It is only in the last two decades that the remarkable productions of the Compagnie Dimitri and then the Teatro Malandro have been welcomed on the stage of the Théâtre de Beausobre.

In 2008 at the Théâtre Trois P’tits Tours, a new version came to being under the musical direction of Gyula Stuller and in a staging by Yvan Schwab.

Julie Chapallaz’s original scenography provides for placement of the orchestra on stage, visible to the public, in a circus-like atmosphere, with the performers following one another as if in a series of acts. The success was immense and the show was repeated the following season, with a final total of nearly 3,000 spectators.

Simultaneously with this production, the Alexis Forel Museum in Morges presents an exhibition devoted to remarkable examples of the staging of the show throughout the 20th century. The programme for this CD was recorded in the same historical venue, just 300 metres from the house where Igor Stravinsky stayed when he composed the work.

This, of course, lends a particular cachet to this suite, which is expected to be frequently performed in Morges for a long time to come.© Yvan Schwabb

Davide Bandieri was born in Florence in 1979 and graduated in clarinet in 1997 from the Istituto Superiore di Studi Musicali Pietro Mascagni in Livorno under the direction of Dario Goracci.
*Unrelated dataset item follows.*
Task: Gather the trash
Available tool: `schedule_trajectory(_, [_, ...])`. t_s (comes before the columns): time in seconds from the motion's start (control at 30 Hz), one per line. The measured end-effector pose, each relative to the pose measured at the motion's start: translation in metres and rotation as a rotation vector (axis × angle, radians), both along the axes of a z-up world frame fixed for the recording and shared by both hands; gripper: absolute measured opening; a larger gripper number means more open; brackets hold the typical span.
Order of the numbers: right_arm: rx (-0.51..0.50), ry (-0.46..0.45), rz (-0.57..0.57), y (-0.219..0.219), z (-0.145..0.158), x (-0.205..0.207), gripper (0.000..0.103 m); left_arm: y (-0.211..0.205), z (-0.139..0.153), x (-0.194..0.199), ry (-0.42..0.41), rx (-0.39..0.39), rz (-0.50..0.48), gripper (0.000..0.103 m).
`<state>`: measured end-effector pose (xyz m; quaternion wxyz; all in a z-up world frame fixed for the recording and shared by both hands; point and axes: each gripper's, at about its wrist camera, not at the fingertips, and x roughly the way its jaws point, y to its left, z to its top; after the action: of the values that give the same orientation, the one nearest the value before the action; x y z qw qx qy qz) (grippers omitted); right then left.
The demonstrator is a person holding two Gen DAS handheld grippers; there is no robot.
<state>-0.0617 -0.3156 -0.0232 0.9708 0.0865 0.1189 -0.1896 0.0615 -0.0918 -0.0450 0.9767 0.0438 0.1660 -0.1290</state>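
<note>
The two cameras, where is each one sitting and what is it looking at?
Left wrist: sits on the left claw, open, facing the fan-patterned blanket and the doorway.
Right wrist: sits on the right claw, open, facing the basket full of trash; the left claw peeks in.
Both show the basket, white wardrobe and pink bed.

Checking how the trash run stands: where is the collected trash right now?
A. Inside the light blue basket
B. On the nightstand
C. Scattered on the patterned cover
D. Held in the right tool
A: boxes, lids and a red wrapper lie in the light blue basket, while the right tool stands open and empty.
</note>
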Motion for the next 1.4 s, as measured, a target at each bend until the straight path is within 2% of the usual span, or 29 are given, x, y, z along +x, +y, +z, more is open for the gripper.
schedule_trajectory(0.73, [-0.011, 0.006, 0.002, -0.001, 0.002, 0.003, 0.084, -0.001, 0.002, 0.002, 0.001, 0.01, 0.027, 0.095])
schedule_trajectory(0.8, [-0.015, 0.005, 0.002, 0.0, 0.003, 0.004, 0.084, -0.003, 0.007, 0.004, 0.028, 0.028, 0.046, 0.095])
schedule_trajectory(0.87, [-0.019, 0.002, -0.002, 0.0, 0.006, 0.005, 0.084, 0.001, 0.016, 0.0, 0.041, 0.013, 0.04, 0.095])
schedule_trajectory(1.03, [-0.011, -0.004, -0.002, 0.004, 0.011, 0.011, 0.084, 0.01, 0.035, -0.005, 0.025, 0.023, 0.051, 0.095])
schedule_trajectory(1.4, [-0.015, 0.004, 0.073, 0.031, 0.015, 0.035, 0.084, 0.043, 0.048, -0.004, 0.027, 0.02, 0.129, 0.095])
He then specialized with Fabrizio Meloni and Karl Heinz Steffens, as well as attending courses held by Alessandro Carbonare at the Mythos Academy of the Arturo Toscanini Foundation. In 2002, he achieved his Masters degree in chamber music at the Accademia Incontri col Maestro in Imola under Pier Narciso Masi.

In 2012 he was appointed first solo clarinet in the Lausanne Chamber Orchestra. From 2004 to 2011, he was first piccolo clarinet in the Madrid Symphony Orchestra (the Teatro Real resident orchestra).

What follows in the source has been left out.